# [PROBLEM REQUIREMENTS]
Give back every line of the material below exactly, but no images.
+--
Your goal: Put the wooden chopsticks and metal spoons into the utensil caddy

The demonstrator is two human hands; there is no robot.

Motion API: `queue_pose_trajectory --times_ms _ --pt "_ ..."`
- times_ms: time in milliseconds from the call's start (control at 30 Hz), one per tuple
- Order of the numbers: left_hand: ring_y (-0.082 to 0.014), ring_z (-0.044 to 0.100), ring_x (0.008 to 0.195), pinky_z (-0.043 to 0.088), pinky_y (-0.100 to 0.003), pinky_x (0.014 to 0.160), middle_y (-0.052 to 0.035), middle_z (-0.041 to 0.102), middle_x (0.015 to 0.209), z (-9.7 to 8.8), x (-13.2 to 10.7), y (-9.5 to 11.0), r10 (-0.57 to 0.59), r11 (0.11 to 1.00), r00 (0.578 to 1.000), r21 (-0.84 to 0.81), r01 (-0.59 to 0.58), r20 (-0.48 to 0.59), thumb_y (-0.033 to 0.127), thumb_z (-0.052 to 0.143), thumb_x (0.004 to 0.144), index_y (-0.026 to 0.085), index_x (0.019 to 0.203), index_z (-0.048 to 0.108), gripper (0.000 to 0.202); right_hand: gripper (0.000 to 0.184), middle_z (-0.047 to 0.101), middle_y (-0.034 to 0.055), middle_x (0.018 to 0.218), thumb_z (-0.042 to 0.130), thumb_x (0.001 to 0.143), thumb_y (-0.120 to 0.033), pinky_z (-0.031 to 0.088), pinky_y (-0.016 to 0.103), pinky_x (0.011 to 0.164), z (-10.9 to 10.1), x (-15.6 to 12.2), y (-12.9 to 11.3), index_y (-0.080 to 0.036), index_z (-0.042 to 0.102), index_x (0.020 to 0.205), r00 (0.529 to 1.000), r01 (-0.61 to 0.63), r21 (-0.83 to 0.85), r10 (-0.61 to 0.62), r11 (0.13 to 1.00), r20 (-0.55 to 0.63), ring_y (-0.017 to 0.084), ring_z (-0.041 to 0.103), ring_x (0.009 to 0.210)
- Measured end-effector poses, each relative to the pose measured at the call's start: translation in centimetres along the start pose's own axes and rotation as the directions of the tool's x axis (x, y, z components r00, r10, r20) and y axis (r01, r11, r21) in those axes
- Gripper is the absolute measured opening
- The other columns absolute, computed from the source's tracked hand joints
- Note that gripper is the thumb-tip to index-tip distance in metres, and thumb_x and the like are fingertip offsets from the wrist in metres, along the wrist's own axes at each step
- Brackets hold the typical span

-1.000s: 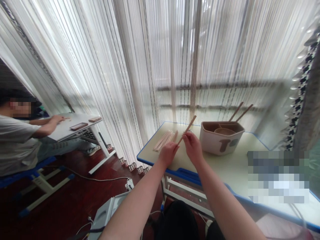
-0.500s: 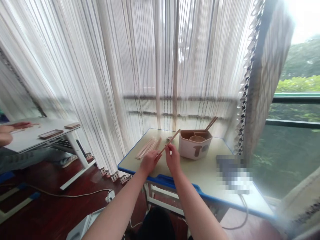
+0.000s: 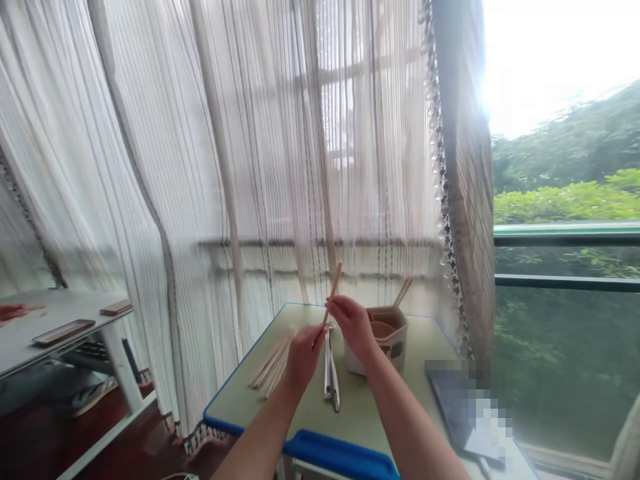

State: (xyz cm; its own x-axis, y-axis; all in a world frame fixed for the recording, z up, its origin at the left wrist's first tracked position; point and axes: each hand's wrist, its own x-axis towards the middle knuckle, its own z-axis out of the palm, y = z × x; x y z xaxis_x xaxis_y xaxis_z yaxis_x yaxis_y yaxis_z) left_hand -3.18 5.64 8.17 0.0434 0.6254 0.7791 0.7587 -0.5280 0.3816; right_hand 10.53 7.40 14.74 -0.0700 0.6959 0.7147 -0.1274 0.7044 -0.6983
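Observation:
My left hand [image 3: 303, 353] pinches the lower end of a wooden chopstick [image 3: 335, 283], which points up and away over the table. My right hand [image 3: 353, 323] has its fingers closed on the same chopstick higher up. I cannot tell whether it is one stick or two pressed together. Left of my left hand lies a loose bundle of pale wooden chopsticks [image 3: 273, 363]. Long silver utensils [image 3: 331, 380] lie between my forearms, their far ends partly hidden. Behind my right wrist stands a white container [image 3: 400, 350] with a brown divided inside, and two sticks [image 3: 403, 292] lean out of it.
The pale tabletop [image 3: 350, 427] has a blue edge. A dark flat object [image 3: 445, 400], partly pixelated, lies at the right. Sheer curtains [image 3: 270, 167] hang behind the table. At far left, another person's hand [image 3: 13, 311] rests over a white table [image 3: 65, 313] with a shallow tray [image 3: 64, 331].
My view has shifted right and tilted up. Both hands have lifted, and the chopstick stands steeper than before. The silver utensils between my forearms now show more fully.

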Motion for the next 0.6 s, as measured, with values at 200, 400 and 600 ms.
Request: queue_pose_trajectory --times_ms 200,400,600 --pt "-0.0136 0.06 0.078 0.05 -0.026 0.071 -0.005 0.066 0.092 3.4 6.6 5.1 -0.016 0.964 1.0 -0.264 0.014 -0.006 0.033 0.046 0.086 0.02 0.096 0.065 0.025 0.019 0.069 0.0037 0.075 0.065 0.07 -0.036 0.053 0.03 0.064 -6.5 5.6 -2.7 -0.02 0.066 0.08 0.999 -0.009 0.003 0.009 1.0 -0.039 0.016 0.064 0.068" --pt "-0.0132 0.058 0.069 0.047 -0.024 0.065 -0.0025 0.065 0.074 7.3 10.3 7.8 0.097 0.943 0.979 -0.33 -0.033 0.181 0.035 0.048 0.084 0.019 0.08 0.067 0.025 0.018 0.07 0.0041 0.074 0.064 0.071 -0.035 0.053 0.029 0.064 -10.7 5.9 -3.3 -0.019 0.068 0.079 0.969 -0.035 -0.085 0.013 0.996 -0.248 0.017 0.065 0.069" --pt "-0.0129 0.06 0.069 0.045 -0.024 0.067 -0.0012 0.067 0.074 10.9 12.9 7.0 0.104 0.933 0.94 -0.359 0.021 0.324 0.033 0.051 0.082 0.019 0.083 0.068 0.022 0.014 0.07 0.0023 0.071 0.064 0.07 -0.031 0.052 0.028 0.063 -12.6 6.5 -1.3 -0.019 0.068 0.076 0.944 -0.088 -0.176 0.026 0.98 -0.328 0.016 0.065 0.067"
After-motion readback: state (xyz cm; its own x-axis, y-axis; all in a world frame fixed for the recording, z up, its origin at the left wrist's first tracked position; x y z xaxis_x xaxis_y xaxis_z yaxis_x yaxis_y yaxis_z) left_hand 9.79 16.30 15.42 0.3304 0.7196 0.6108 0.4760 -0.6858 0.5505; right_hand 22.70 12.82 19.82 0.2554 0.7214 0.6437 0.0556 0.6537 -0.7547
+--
# [EXERCISE SOLUTION]
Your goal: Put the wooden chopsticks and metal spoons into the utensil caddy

The demonstrator is two human hands; there is no robot.

Motion API: `queue_pose_trajectory --times_ms _ --pt "_ ..."`
- times_ms: time in milliseconds from the call's start (control at 30 Hz), one per tuple
- Order of the numbers: left_hand: ring_y (-0.082 to 0.014), ring_z (-0.044 to 0.100), ring_x (0.008 to 0.195), pinky_z (-0.043 to 0.088), pinky_y (-0.100 to 0.003), pinky_x (0.014 to 0.160), middle_y (-0.052 to 0.035), middle_z (-0.041 to 0.102), middle_x (0.015 to 0.209), z (-9.7 to 8.8), x (-13.2 to 10.7), y (-9.5 to 11.0), r10 (-0.57 to 0.59), r11 (0.11 to 1.00), r00 (0.578 to 1.000), r21 (-0.84 to 0.81), r01 (-0.59 to 0.58), r20 (-0.48 to 0.59), thumb_y (-0.033 to 0.127), thumb_z (-0.052 to 0.143), thumb_x (0.004 to 0.144), index_y (-0.026 to 0.085), index_x (0.019 to 0.203), index_z (-0.048 to 0.108), gripper (0.000 to 0.202); right_hand: gripper (0.000 to 0.184), middle_z (-0.047 to 0.101), middle_y (-0.034 to 0.055), middle_x (0.018 to 0.218), thumb_z (-0.042 to 0.130), thumb_x (0.001 to 0.143), thumb_y (-0.120 to 0.033), pinky_z (-0.031 to 0.088), pinky_y (-0.016 to 0.103), pinky_x (0.011 to 0.164), z (-10.9 to 10.1), x (-15.6 to 12.2), y (-12.9 to 11.3), index_y (-0.080 to 0.036), index_z (-0.042 to 0.102), index_x (0.020 to 0.205), r00 (0.529 to 1.000), r01 (-0.61 to 0.63), r21 (-0.83 to 0.85), r10 (-0.61 to 0.62), r11 (0.13 to 1.00), r20 (-0.55 to 0.63), ring_y (-0.017 to 0.084), ring_z (-0.041 to 0.103), ring_x (0.009 to 0.210)
- Measured end-effector poses, each relative to the pose measured at the call's start: translation in centimetres along the start pose's own axes and rotation as the directions of the tool's x axis (x, y, z components r00, r10, r20) and y axis (r01, r11, r21) in those axes
- Gripper is the absolute measured opening
- The other columns absolute, computed from the source's tracked hand joints
- Note that gripper is the thumb-tip to index-tip distance in metres, and thumb_x and the like are fingertip offsets from the wrist in metres, along the wrist's own axes at each step
- Brackets hold the typical span

-1.000s: 
-0.500s: 
+0.000s: 

State: (xyz cm; its own x-axis, y-axis; all in a world frame fixed for the recording, z up, its origin at the left wrist's first tracked position; point and axes: each hand's wrist, its own x-axis towards the middle knuckle, its own z-axis out of the palm, y = z × x; x y z xaxis_x xaxis_y xaxis_z yaxis_x yaxis_y yaxis_z) left_hand -3.18 5.64 8.17 0.0434 0.6254 0.7791 0.7587 -0.5280 0.3816; right_hand 10.53 7.40 14.74 -0.0700 0.6959 0.7147 -0.1274 0.7044 -0.6983
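Observation:
My left hand [image 3: 303, 353] pinches the lower end of a wooden chopstick [image 3: 335, 283], which points up and away over the table. My right hand [image 3: 353, 323] has its fingers closed on the same chopstick higher up. I cannot tell whether it is one stick or two pressed together. Left of my left hand lies a loose bundle of pale wooden chopsticks [image 3: 273, 363]. Long silver utensils [image 3: 331, 380] lie between my forearms, their far ends partly hidden. Behind my right wrist stands a white container [image 3: 400, 350] with a brown divided inside, and two sticks [image 3: 403, 292] lean out of it.
The pale tabletop [image 3: 350, 427] has a blue edge. A dark flat object [image 3: 445, 400], partly pixelated, lies at the right. Sheer curtains [image 3: 270, 167] hang behind the table. At far left, another person's hand [image 3: 13, 311] rests over a white table [image 3: 65, 313] with a shallow tray [image 3: 64, 331].
My view has shifted right and tilted up. Both hands have lifted, and the chopstick stands steeper than before. The silver utensils between my forearms now show more fully.
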
Motion for the next 0.6 s, as measured, with values at 200, 400 and 600 ms.
Request: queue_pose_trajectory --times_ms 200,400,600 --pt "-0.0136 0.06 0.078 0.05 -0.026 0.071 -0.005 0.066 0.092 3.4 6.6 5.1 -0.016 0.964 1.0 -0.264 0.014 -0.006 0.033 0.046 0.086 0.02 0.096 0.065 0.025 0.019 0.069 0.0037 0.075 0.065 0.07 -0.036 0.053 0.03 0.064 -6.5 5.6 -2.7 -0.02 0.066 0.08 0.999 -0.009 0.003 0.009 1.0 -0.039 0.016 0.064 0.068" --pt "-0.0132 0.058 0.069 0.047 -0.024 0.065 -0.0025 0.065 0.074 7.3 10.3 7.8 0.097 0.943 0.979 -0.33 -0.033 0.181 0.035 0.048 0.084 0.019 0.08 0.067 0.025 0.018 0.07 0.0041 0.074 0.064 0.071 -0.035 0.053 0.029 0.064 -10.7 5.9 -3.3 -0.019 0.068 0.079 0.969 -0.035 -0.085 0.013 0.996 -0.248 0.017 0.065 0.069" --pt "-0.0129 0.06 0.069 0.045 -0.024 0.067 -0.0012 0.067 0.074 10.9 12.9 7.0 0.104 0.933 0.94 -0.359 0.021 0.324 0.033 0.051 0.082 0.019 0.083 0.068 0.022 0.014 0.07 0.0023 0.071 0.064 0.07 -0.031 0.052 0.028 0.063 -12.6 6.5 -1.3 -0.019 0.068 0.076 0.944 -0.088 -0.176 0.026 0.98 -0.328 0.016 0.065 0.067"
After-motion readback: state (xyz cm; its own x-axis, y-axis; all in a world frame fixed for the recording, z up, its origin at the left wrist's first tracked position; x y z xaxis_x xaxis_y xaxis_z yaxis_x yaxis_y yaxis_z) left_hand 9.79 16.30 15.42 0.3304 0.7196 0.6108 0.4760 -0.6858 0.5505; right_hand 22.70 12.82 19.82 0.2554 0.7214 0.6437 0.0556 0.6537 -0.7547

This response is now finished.